Look, this isn't meant as a knock on Pat Fitzgerald. The next decade of Northwestern football has more potential than any decade in the modern era, and Fitzgerald is a big reason why. His record in his first five years on the job rival the best of any Northwestern coach, and his incredible passion for the program combined with unprecedented (for NU) support from the athletic department should pay dividends in the future. But the bottom line is this; he's been getting very lucky in close games.There's no rational explanation for how he's won so many more close games than he's lost despite a losing overall Big Ten record.

As a cautionary tale, think back to the beginning of Randy Walker's coaching career. After a lackluster first year in 1999, Northwestern used the new-fangled spread offense to take the Big Ten by storm in 2000, finishing 8-3 (6-2) and sharing the conference title. Even after a humiliating blowout at the hands of Nebraska in the Alamo Bowl, optimism was incredibly high for 2001, as NU returned almost their entire roster, led by All-American running back Damien Anderson.

All Northwestern fans know how this story ends; Anderson was limited by injuries, the defense collapsed, and the 'Cats would finish the year just 4-7 (2-6). It was incredibly disappointing, yet it shouldn't have come as much of a surprise.

It pains me to say this, because the 2000 team was incredibly fun to watch and challenges the 1995 team for my favorite NU team ever, but that team was arguably the worst Big Ten championship team of all time.
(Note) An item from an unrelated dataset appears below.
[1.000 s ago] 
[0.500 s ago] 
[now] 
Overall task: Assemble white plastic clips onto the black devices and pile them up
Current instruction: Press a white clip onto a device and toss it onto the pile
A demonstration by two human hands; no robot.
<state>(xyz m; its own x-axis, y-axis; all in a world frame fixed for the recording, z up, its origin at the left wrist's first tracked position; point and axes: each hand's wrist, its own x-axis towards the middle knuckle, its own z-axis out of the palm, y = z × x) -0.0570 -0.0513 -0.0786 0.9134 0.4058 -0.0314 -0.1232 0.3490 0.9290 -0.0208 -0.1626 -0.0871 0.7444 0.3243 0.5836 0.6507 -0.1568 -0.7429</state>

Their 4 losses were by 10, 13, 27 and 42 points, and three of their six conference wins were near miracles: Tim Long's 46 yard field goal into a strong wind to force overtime at Wisconsin, Zak Kustok's Hail Mary to beat Minnesota, and the Anthony Thomas fumble against Michigan that truly made me think a higher power had intervened in Northwestern's favor (had Thomas tripped and fell at the spot he fumbled, the game was over). With even average luck, that team was in danger of finishing with a losing record.

The 2001 team started off 4-1 despite the tragic death of starting safety Rashidi Wheeler in a pre-season workout, but NU would lose their last 6 games, four of which were decided by 6 points or less. The injuries piled up, and despite generally brilliant play from quarterback Zak Kustok, luck just wasn't on Northwestern's side like it had been the year before. In reality, both the 2000 and 2001 teams should have gone about 6-5, it's just that everything went right in 2000 while everything went wrong in 2001. For a program like Northwestern that's not overwhelming Big Ten foes with superior depth and talent, the margin between a conference co-championship and the conference basement is razor thin.

Inevitably, one of Pat Fitzgerald's teams will have a season like 2001. It might be this year, or it might not happen for a few years, but the man can't keep defying the law of averages forever. Hopefully, by the time the bad luck strikes, Fitz will have built up the program to the point where NU can still make it to a bowl game despite nothing going their way. Until then, let's hope he holds onto his luckbox.